(Items from a dataset)
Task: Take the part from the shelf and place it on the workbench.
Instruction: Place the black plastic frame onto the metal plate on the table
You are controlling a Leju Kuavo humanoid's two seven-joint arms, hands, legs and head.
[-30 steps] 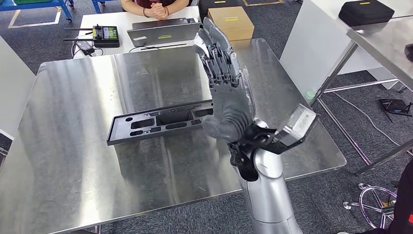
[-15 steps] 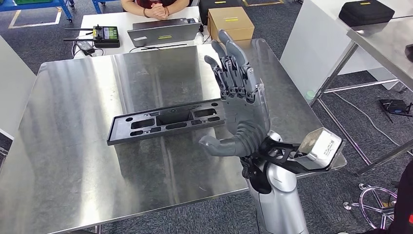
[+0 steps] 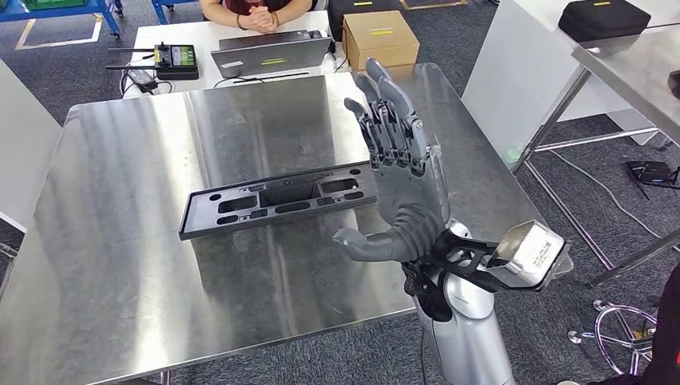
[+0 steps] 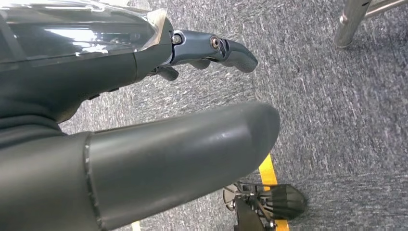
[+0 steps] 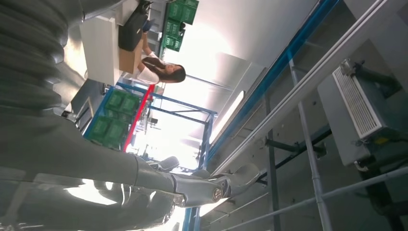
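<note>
The part (image 3: 277,200), a long flat black tray-like piece with several cut-outs, lies on the steel workbench (image 3: 120,241) near its middle. My right hand (image 3: 405,176) is raised above the bench just right of the part's right end, fingers straight and spread, thumb out to the side, holding nothing and not touching the part. In the right wrist view the right hand (image 5: 96,163) has its fingers stretched out toward the ceiling. My left hand (image 4: 144,159) hangs over grey carpet in the left wrist view, its thumb and a finger extended and nothing in it.
Behind the workbench stands a white table with a laptop (image 3: 269,52), a cardboard box (image 3: 380,38) and a controller (image 3: 175,57); a person (image 3: 261,16) sits there with hands clasped. Another steel table (image 3: 633,64) with a black case (image 3: 603,18) stands to the right.
My right hand has drawn back from over the part's right end, toward me and to the right, and turned palm-left with the thumb swinging out. The part has stayed put.
</note>
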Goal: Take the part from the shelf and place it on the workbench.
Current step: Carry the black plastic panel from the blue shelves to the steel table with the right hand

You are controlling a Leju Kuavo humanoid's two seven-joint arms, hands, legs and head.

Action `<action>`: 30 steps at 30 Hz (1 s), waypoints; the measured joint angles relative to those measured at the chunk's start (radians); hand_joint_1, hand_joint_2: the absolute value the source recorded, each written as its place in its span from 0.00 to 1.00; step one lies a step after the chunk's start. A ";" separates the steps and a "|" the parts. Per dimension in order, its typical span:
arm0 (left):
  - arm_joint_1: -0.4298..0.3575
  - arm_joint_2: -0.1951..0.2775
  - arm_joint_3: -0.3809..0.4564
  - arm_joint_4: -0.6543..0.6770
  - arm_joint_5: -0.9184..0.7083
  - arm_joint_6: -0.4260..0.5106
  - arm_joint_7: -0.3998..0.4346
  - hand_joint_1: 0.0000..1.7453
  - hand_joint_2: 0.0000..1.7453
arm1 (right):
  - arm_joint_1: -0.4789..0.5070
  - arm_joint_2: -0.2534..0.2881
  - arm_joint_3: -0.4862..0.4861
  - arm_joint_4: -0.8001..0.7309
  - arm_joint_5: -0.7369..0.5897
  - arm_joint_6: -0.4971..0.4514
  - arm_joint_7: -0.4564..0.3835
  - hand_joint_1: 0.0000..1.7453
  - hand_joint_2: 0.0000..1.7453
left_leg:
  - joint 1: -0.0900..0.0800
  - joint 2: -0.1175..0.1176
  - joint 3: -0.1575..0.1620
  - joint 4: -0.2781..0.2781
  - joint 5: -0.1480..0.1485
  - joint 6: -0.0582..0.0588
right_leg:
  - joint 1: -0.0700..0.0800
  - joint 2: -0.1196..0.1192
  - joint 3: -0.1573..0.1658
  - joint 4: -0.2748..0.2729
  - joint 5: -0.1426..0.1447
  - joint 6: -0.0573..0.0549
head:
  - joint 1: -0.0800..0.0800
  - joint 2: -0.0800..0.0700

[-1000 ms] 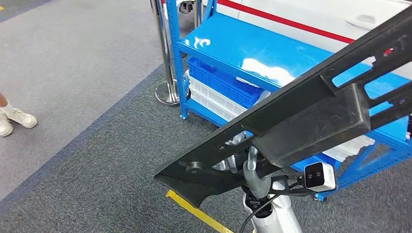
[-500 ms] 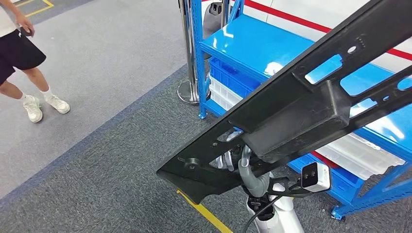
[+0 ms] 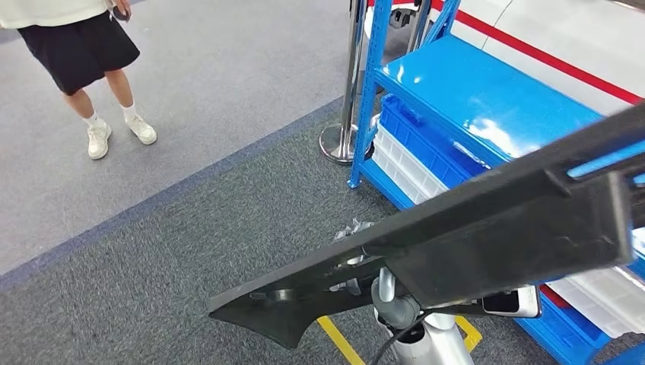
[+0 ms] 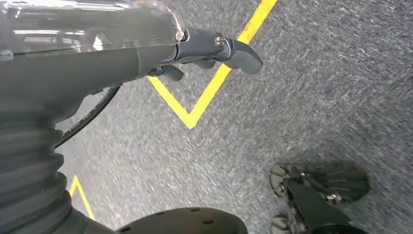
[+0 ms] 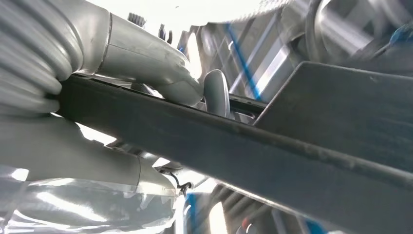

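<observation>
Part: a long black moulded panel [image 3: 487, 228] with cut-outs and a boxy rib, off the shelf and carried in the air, slanting up from a low pointed end to a high end past the picture's right edge.
Right robot hand: the right robot hand [image 5: 146, 63] grips the panel; in the right wrist view its grey thumb lies on one face and the rest of the hand on the other, so the edge is clamped between them. In the head view the hand sits under the panel, mostly hidden.
Left robot hand: the left robot hand [image 4: 214, 48] hangs over the carpet with nothing in it, fingers loosely curled and apart.
Shelf: the blue shelf [image 3: 487, 99] stands beyond the right robot hand, away from the robot; the panel is lifted free of it, though its high end overlaps the shelf in the head view. White and blue bins [image 3: 411, 163] sit on its lower level.
Floor: grey carpet [image 3: 213, 220] with yellow tape lines [image 4: 209, 92] below both hands.
Person: a person [image 3: 84, 53] stands well off, on the left robot hand's side.
Progress: pick-up looks done. Carrying to the worktop and setting the panel down appear to be still ahead.
</observation>
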 joint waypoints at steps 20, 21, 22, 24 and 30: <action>0.007 -0.006 0.005 0.000 -0.006 0.003 0.000 0.00 1.00 | -0.026 -0.002 0.021 -0.108 0.022 -0.007 -0.030 1.00 1.00 | 0.012 -0.013 -0.152 0.289 -0.112 -0.063 | -0.011 -0.014 0.030 -0.101 0.073 -0.030 | -0.013 0.000; 0.008 -0.005 0.005 0.000 -0.006 0.003 0.000 0.00 1.00 | -0.026 -0.002 0.021 -0.108 0.022 -0.007 -0.031 1.00 1.00 | 0.011 -0.003 -0.118 0.229 -0.080 -0.061 | -0.010 -0.027 0.032 -0.101 0.071 -0.028 | -0.013 0.000; 0.008 -0.005 0.005 0.000 -0.007 0.003 0.000 0.00 1.00 | -0.026 -0.002 0.021 -0.109 0.022 -0.008 -0.032 1.00 1.00 | 0.008 0.023 -0.076 0.151 -0.051 -0.055 | -0.008 -0.039 0.035 -0.101 0.069 -0.026 | -0.013 0.000; 0.006 -0.004 0.005 0.000 -0.008 0.003 -0.001 0.00 1.00 | -0.026 -0.002 0.021 -0.110 0.022 -0.009 -0.034 1.00 1.00 | -0.001 0.064 -0.019 0.045 -0.020 -0.039 | -0.002 -0.059 0.041 -0.101 0.064 -0.019 | -0.012 0.000; 0.005 -0.005 0.005 0.000 -0.009 0.003 -0.003 0.00 1.00 | -0.026 -0.004 0.021 -0.113 0.024 -0.008 -0.049 1.00 1.00 | 0.003 0.011 -0.005 0.003 -0.001 -0.002 | -0.005 -0.014 0.024 -0.042 0.016 0.010 | -0.009 0.000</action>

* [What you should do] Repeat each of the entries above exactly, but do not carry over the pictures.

* [Task response]
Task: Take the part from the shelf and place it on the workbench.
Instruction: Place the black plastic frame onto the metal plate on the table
You are controlling a Leju Kuavo humanoid's two seven-joint arms, hands, legs and head.
[-30 steps] 
[-15 steps] 
[+0 steps] 
[+0 steps] 
[+0 steps] 
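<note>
The part (image 3: 277,200), a long flat black tray-like piece with several cut-outs, lies on the steel workbench (image 3: 120,241) near its middle. My right hand (image 3: 405,176) is raised above the bench just right of the part's right end, fingers straight and spread, thumb out to the side, holding nothing and not touching the part. In the right wrist view the right hand (image 5: 96,163) has its fingers stretched out toward the ceiling. My left hand (image 4: 144,159) hangs over grey carpet in the left wrist view, its thumb and a finger extended and nothing in it.
Behind the workbench stands a white table with a laptop (image 3: 269,52), a cardboard box (image 3: 380,38) and a controller (image 3: 175,57); a person (image 3: 261,16) sits there with hands clasped. Another steel table (image 3: 633,64) with a black case (image 3: 603,18) stands to the right.
My right hand has drawn back from over the part's right end, toward me and to the right, and turned palm-left with the thumb swinging out. The part has stayed put.
</note>
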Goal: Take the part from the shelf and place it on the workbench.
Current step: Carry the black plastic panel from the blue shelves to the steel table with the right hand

You are controlling a Leju Kuavo humanoid's two seven-joint arms, hands, legs and head.

Action `<action>`: 30 steps at 30 Hz (1 s), waypoints; the measured joint angles relative to those measured at the chunk's start (radians); hand_joint_1, hand_joint_2: the absolute value the source recorded, each written as its place in its span from 0.00 to 1.00; step one lies a step after the chunk's start. A ";" separates the steps and a "|" the parts. Per dimension in order, its typical span:
arm0 (left):
  - arm_joint_1: -0.4298..0.3575
  - arm_joint_2: -0.1951..0.2775
  - arm_joint_3: -0.3809..0.4564
  - arm_joint_4: -0.6543..0.6770
  - arm_joint_5: -0.9184..0.7083
  - arm_joint_6: -0.4260..0.5106
  - arm_joint_7: -0.3998..0.4346
  - hand_joint_1: 0.0000..1.7453
  - hand_joint_2: 0.0000..1.7453
arm1 (right):
  - arm_joint_1: -0.4789..0.5070
  - arm_joint_2: -0.2534..0.2881
  - arm_joint_3: -0.4862..0.4861
  - arm_joint_4: -0.8001..0.7309
  - arm_joint_5: -0.7369..0.5897
  - arm_joint_6: -0.4971..0.4514
  - arm_joint_7: -0.4564..0.3835
  - hand_joint_1: 0.0000..1.7453
  - hand_joint_2: 0.0000..1.7453
left_leg:
  - joint 1: -0.0900..0.0800
  - joint 2: -0.1175..0.1176
  - joint 3: -0.1575..0.1620
  - joint 4: -0.2781..0.2781
  - joint 5: -0.1480..0.1485
  - joint 6: -0.0582..0.0588
right_leg:
  - joint 1: -0.0700..0.0800
  - joint 2: -0.1196..0.1192
  - joint 3: -0.1573..0.1658
  - joint 4: -0.2748..0.2729
  - joint 5: -0.1426..0.1447
  - joint 6: -0.0573..0.0549
head:
  - joint 1: -0.0800..0.0800
  - joint 2: -0.0800..0.0700

[-1000 ms] 
[-500 ms] 
[+0 ms] 
[+0 ms] 
[+0 ms] 

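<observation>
Part: a long black moulded panel [image 3: 487, 228] with cut-outs and a boxy rib, off the shelf and carried in the air, slanting up from a low pointed end to a high end past the picture's right edge.
Right robot hand: the right robot hand [image 5: 146, 63] grips the panel; in the right wrist view its grey thumb lies on one face and the rest of the hand on the other, so the edge is clamped between them. In the head view the hand sits under the panel, mostly hidden.
Left robot hand: the left robot hand [image 4: 214, 48] hangs over the carpet with nothing in it, fingers loosely curled and apart.
Shelf: the blue shelf [image 3: 487, 99] stands beyond the right robot hand, away from the robot; the panel is lifted free of it, though its high end overlaps the shelf in the head view. White and blue bins [image 3: 411, 163] sit on its lower level.
Floor: grey carpet [image 3: 213, 220] with yellow tape lines [image 4: 209, 92] below both hands.
Person: a person [image 3: 84, 53] stands well off, on the left robot hand's side.
Progress: pick-up looks done. Carrying to the worktop and setting the panel down appear to be still ahead.
</observation>
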 joint waypoints at steps 20, 21, 22, 24 and 30: <action>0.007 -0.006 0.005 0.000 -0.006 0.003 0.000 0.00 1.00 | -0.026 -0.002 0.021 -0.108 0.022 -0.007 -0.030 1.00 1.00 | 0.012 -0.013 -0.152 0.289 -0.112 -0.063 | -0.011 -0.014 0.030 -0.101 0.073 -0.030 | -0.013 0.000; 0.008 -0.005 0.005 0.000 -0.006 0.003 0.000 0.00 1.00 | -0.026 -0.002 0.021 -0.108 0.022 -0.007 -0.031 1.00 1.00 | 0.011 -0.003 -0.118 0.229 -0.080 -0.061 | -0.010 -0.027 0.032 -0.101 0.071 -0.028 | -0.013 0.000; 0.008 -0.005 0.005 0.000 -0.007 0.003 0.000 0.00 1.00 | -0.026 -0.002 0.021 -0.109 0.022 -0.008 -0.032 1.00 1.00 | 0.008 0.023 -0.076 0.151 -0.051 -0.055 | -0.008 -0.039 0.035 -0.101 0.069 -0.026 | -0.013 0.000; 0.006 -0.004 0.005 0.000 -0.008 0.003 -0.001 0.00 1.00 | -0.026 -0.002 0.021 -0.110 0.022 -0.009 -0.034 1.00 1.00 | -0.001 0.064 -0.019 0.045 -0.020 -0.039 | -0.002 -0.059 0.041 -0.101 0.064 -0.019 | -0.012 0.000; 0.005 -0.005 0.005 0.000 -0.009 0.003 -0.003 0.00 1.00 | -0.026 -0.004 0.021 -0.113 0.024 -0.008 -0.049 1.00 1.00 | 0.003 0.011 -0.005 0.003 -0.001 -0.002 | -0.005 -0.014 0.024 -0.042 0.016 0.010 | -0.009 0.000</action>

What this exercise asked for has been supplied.